Starting at the line with "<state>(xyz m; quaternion" in it, reproduce each line below through the last one, exactly, and include nothing else.

....................

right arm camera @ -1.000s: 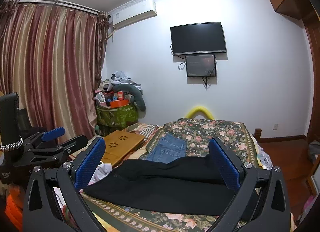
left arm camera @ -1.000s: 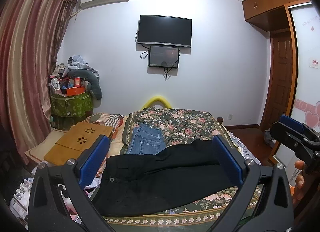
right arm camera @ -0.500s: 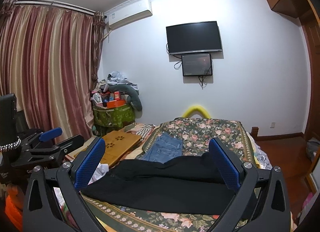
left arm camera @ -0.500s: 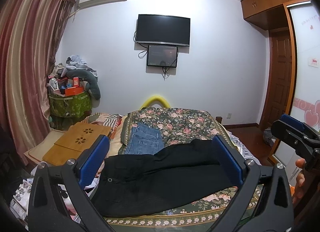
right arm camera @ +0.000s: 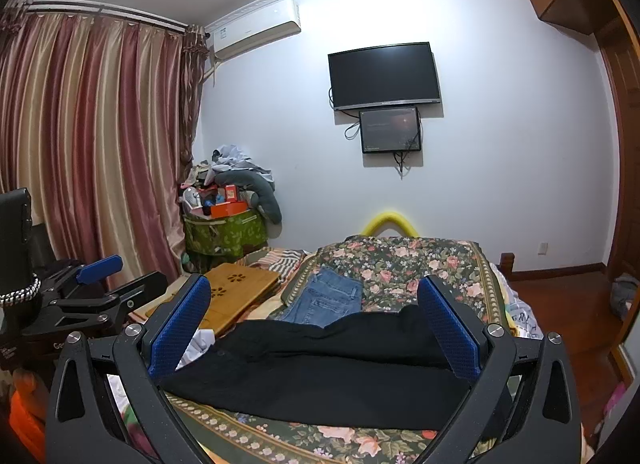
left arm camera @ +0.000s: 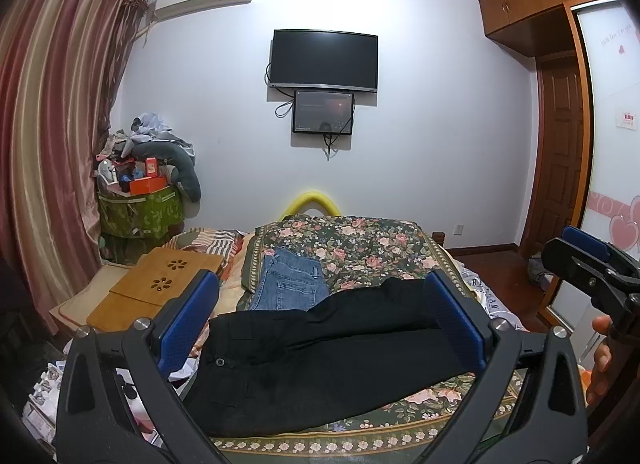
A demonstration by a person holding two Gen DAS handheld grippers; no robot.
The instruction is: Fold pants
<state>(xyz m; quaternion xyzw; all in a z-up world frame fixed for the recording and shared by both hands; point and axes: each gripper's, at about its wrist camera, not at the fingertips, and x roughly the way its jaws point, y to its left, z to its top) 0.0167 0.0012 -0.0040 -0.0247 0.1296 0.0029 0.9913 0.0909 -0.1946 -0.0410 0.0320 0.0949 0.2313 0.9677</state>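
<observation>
On the bed (left arm camera: pixel 360 248) ahead and below, the black pants (left arm camera: pixel 320 356) lie crosswise, waistband left. My left hand-held gripper (left arm camera: pixel 320 328) and right hand-held gripper (right arm camera: pixel 316 328) both hang spread and empty, neither clearly nearer.

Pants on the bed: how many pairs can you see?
2. The black pants lie spread across the near end of the floral bedspread. The blue jeans lie folded just behind them, toward the left. More may sit in the far clothes pile.
</observation>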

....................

:: Written answer ::
<state>(xyz m; quaternion xyzw; all in a z-up world frame fixed for the recording and shared by both hands; point and axes: each gripper's, at about its wrist camera, not at the fingertips, and x roughly the way its jaws point, y to its left, z to its top) 0.0167 0.0012 -0.0040 -0.0247 0.1296 0.0029 0.9913 0.0909 -0.1946 -0.0410 0.0320 0.0949 0.2313 0.9677</state>
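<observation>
On the bed (left arm camera: pixel 360 248) ahead and below, the black pants (left arm camera: pixel 320 356) lie crosswise, waistband left. My left hand-held gripper (left arm camera: pixel 320 328) and right hand-held gripper (right arm camera: pixel 316 328) both hang spread and empty, neither clearly nearer.

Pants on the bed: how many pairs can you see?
2. The black pants lie spread across the near end of the floral bedspread. The blue jeans lie folded just behind them, toward the left. More may sit in the far clothes pile.
</observation>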

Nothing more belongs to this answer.